La madre de Marcelo murió cuando él tenía 8 años, pero él es un convencido de que la vida no te quita sin darte nada a cambio. “Así fue como después me regaló a mis cinco hijas, pese a que nunca pensé en ser padre”, dice, y agrega que para él nunca fue tema que fueran puras mujeres: “No me gusta el fútbol, no soy mucho de ‘club de Toby’, entonces lo he pasado muy bien con ellas, me he dedicado a disfrutarlas”. Hoy, pese a no vivir con ninguna, siguen siendo muy cercanos y tratan de juntarse a almorzar los domingos. También comparten el gusto por el arte, la música, la comida y el buen vivir. “El papá siempre nos ha transmitido muchas cosas a través de los sentidos; a través del olfato, porque trabaja con aromas; a través de los oídos, desde chicas que siempre nos pone música, para despertarnos, para comer, para bailar, para todo; también a través del gusto, le encanta cocinar, prepararnos cosas exóticas, y que disfrutemos alrededor de la mesa. Y le gustan la fiesta, la alegría, que haya harta vida. Y también a través de la vista, porque es recolector y coleccionista y le encanta el arte”, cuenta Pía, la mayor. Y aunque no es un papá ‘de piel’, ni de conversar de los sentimientos, sí concuerdan en que es muy cariñoso y demostrativo con hechos. “Al papá le carga vernos llorar, no sabe qué hacer”, comenta una, y otra agrega: “Sí, siempre trata de buscar una solución, es más práctico”, y otra recuerda: “Cuando le comenté que estaba angustiada porque iba a dar el examen de grado, su respuesta fue ‘te preparo un sándwich’ (ríen). Entonces, sí, es de demostrar el cariño a través de hechos más que de palabras”, sentencian. Por su parte, Marcelo reconoce que todas son bien diferentes, y su relación con cada una es distinta. “Son cinco ‘frentes’, bueno, en realidad son más, porque hay que sumar a mi exmujer, más mi actual mujer, más las dos hijas de mi mujer, más la nana de mi mujer que tiene 94 años y que la crió… entonces mi círculo más inmediato son 10 mujeres, ¡así que estoy rodeado de ellas! A veces miro para atrás y digo ¿cómo lo hice? No sé (ríe)”.

Hernán Errázuriz

Administrador de empresas / 55 años /
Papá de Carolina (24), Antonia (22) y Sofía (19)

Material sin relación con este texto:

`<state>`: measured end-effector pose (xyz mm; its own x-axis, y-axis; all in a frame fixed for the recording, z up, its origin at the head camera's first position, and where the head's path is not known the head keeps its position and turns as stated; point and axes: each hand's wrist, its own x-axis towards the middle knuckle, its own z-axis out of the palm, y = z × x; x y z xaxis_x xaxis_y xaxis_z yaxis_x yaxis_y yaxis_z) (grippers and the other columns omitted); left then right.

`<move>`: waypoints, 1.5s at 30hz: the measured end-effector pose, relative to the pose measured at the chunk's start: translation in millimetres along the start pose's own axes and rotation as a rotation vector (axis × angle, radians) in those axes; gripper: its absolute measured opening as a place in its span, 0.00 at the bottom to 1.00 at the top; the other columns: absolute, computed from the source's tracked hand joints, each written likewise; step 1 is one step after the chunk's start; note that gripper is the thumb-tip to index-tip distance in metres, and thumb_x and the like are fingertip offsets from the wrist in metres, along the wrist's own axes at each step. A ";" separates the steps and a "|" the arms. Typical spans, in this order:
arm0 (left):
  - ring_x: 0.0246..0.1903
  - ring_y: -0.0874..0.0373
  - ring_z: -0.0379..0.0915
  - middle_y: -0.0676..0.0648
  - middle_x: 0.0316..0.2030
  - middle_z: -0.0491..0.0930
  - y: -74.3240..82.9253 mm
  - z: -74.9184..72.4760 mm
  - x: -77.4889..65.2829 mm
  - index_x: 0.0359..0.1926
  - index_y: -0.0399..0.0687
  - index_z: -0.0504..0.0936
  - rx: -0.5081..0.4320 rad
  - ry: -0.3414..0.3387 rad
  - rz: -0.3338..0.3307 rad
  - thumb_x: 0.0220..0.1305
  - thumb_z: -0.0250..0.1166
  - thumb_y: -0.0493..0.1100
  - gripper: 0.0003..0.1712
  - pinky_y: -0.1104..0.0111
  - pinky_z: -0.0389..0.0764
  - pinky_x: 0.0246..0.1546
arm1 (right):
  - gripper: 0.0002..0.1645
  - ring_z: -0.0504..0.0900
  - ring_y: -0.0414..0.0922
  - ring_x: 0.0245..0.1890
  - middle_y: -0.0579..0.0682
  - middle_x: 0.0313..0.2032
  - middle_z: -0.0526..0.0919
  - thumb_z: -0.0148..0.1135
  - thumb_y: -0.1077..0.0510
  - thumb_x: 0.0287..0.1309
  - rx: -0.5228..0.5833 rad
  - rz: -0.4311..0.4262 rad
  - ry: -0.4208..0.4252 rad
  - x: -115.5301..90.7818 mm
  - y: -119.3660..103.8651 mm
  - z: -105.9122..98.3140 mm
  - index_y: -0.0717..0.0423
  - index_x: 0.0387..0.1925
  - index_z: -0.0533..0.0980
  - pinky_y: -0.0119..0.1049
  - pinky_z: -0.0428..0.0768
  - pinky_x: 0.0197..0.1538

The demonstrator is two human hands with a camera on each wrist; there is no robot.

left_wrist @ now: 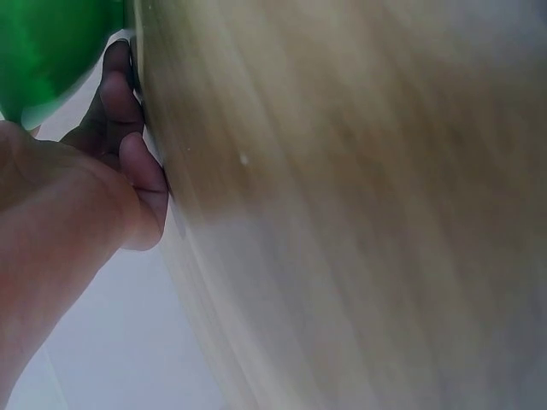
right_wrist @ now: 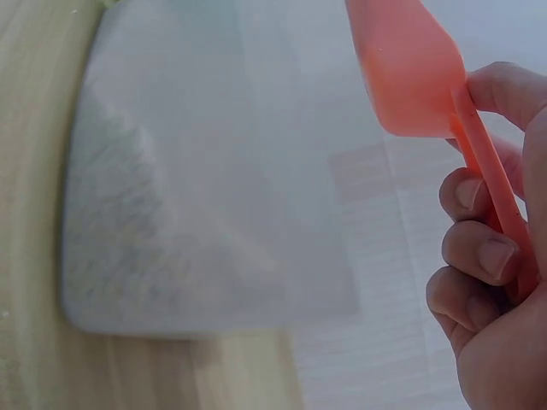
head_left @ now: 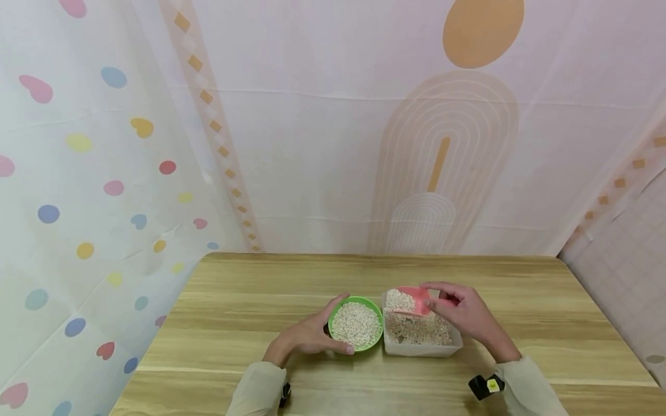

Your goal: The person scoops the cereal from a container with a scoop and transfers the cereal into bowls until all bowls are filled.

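My left hand (head_left: 312, 332) curves round the left side of a green bowl (head_left: 359, 299), thumb on the near rim. Pale oat-like flakes (head_left: 356, 325) fill the bowl, which stands on the table. In the left wrist view the bowl's green side (left_wrist: 51, 51) rises above the curled fingers (left_wrist: 124, 102). My right hand (head_left: 465, 312) grips a pink scoop (head_left: 422, 300) by its handle, held over a translucent white tub (head_left: 421, 349) right beside the bowl. A heap of flakes (head_left: 400, 300) lies in the scoop, and more flakes (head_left: 421, 330) are in the tub.
The wooden table (head_left: 260, 277) runs back to a patterned cloth (head_left: 312, 173) hanging behind it. Another cloth with coloured dots (head_left: 93, 277) hangs along the left. A dark band with a yellow tag (head_left: 486, 386) is on the right wrist.
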<state>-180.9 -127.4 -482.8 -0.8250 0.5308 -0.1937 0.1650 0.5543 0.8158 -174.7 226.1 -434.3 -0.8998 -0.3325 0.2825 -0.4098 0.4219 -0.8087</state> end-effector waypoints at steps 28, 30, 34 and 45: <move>0.73 0.35 0.49 0.40 0.77 0.47 1.9 0.3 -1.2 0.79 0.67 0.41 -0.011 -0.002 -0.013 0.49 0.77 0.60 0.67 0.36 0.56 0.67 | 0.19 0.61 0.32 0.16 0.39 0.15 0.65 0.69 0.54 0.61 0.002 -0.026 -0.073 23.5 -32.4 30.5 0.55 0.52 0.83 0.27 0.64 0.20; 0.73 0.35 0.49 0.40 0.77 0.47 1.9 0.3 -1.1 0.79 0.67 0.41 -0.009 -0.003 -0.009 0.49 0.77 0.60 0.66 0.37 0.56 0.67 | 0.19 0.62 0.32 0.17 0.39 0.15 0.65 0.69 0.54 0.60 -0.020 -0.028 -0.067 24.5 -33.1 31.5 0.55 0.52 0.83 0.27 0.64 0.20; 0.73 0.35 0.49 0.41 0.78 0.46 1.8 0.2 -0.9 0.79 0.67 0.41 -0.005 -0.005 -0.009 0.49 0.77 0.60 0.66 0.36 0.56 0.67 | 0.19 0.59 0.31 0.16 0.37 0.15 0.62 0.70 0.53 0.60 -0.073 -0.060 -0.054 26.2 -32.9 33.9 0.53 0.51 0.83 0.26 0.62 0.20; 0.73 0.35 0.47 0.40 0.78 0.46 2.2 -0.1 -1.5 0.79 0.67 0.41 -0.031 -0.012 -0.015 0.50 0.77 0.59 0.66 0.36 0.55 0.67 | 0.18 0.60 0.28 0.16 0.34 0.17 0.65 0.73 0.57 0.55 -0.216 -0.193 -0.002 29.3 -30.1 40.8 0.53 0.49 0.85 0.26 0.65 0.20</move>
<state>-179.3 -127.0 -480.7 -0.8209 0.5302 -0.2120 0.1361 0.5422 0.8291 -182.6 169.2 -422.7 -0.8019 -0.4255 0.4194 -0.5960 0.5203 -0.6116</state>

De Hernán, Antonia dice haber heredado el gusto por los deportes; Sofía, el humor y la alegría, y Carola reconoce tener muchos parecidos con él, en especial su lado más estructurado y programado. “Ser papá de puras mujeres ha sido fantástico, mucho mejor de lo que esperaba (ríe). Es que hay que ser honestos, en algún momento pensé que con puras niñitas no iba a poder hacer todo lo que quería, que iba a hacer falta el hombre, pero en realidad me han acompañado a todas, incluso van conmigo al estadio a ver los partidos de fútbol”, cuenta Hernán orgulloso de ser papá chancletero. Reconoce que lo que más le ha costado son los horarios para poder salir… “Siempre las tengo que estar esperando, es un tema en mi vida”, dice entre risas. También ha tenido que adecuarse a ciertas conversaciones. “Ahora, por ejemplo, que las tres son adolescentes, hablan de los ‘minos’, de las fiestas, de lo que me dijo, de lo que no me dijo…, y la verdad es que ahí no tengo mucho que opinar, así que más que nada me siento en la mesa a escuchar” (ríen). Pero también reconoce que ha aprendido muchísimo de ellas. “La verdad es que son muy distintas a nosotros los hombres. Por lo mismo he tenido que explotar más mi lado femenino, para ser más empático con ellas, pero no es fácil”. Como papá trata de ser justo y también trata de que resuelvan sus problemas entre ellas. “Creo que es fundamental. Es muy importante que utilicen sus propias herramientas para poder desarrollarse en el futuro, porque esta es una sociedad machista, y quiero que ellas tengan la capacidad de defenderse”, sentencia.